A la derecha, o lo que se supone que sería la derecha, a dividirse en una mescolanza de conservadores clásicos, tradicionalistas católicos y antisistema que se detestan mutuamente. Y a los liberales, a abrazarse con desesperación a Javier Milei y poner todos los huevos en la misma cesta, aun cuando el líder argentino diga cosas de las que abominan y pueda fracasar, no porque sus recetas sean equivocadas, sino por simple impericia política.
«Debajo del oleaje extremista, tanto en España como en Europa, se oculta una realidad amenazante y silenciosa»
Aquí todo es desconcierto ante un Pedro Sánchez crecido y en modo preelectoral. Un tipo dispuesto a pasarse por la piedra a jueces, periodistas y empresarios y lo que sea menester, a mentir todavía con mayor descaro, a vender que atamos los perros con longanizas y batimos récords de empleo, cuando, si miramos con atención, descubriremos que 1.132.500 de trabajadores en activo al mismo tiempo están registrados como demandantes de empleo (casi 300.000 más que en 2019). Y otros 356.000 con disponibilidad limitada también están buscando trabajo. Lo que significa que prácticamente 1.500.000 de españoles están subempleados y no llegan a fin de mes. Y es que no es cierto que haya más trabajo, lo que hay es un mayor reparto del existente entre un número creciente de subempleos. En definitiva, lo que hay es un mayor reparto de la miseria.
Lo cierto es que, debajo del oleaje extremista, tanto en España como en Europa, se oculta una realidad amenazante y silenciosa, aguardando su momento. La realidad de un continente declinante en lo económico, lo demográfico y lo geopolítico, desprovisto ya del manto protector de los Estados Unidos, que ahora sólo tienen ojos para Asia. Una Europa ensimismada, incapaz de aceptar, por arriba y por abajo, que el mundo ha cambiado una barbaridad.

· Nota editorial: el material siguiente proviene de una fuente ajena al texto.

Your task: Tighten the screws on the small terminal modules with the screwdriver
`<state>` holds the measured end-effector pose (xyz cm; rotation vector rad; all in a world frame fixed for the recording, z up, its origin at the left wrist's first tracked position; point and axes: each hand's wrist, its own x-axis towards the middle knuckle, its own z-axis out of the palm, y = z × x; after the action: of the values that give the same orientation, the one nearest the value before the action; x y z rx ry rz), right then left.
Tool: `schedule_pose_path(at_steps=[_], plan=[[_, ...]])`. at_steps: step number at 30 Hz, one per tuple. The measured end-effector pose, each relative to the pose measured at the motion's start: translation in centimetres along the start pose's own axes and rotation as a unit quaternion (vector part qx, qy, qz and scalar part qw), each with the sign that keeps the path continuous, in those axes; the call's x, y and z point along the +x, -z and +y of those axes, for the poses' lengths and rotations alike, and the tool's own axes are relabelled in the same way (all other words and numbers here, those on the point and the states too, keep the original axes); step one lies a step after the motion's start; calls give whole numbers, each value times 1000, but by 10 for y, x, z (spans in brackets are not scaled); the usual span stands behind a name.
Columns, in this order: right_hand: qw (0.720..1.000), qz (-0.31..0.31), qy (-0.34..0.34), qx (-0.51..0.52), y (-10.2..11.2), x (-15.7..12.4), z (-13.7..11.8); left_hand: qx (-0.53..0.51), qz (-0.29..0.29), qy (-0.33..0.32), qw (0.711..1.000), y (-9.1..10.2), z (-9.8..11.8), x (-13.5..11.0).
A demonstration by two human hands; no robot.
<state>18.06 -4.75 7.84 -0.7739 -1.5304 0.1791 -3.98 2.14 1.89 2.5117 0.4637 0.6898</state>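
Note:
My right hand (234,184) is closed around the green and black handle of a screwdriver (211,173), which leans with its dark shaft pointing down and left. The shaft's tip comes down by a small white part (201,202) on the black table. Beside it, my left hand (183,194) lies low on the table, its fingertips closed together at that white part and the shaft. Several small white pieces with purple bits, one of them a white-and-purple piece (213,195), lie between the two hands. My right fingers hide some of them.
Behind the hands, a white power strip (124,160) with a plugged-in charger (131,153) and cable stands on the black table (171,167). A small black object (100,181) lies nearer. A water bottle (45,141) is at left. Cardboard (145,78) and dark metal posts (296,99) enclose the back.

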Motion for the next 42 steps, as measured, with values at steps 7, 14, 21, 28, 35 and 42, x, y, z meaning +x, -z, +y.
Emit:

Y que no existe receta ideológica milagrosa que vaya a ahorrarle la factura de décadas de ensoñaciones y derechos; de elecciones convertidas en concursos de regalos, subvenciones y subsidios; de políticas prohibicionistas, pactos verdes e inmigración masiva.
Esto último, la inmigración, es el tabú que ya se ha roto. Como decía un trabajador social sueco de origen iraquí, nada sospechoso de ser ultraderecha, «durante años he visto crecer la inmigración a un ritmo vertiginoso que hacía imposible cualquier integración». Bien está que al fin se reconozca que lo que no puede ser, no puede ser, y además es imposible. Queda, sin embargo, por comprobar si los demás tabúes también se romperán o si habrá que esperar a que el tsunami, el auténtico, nos pase por encima.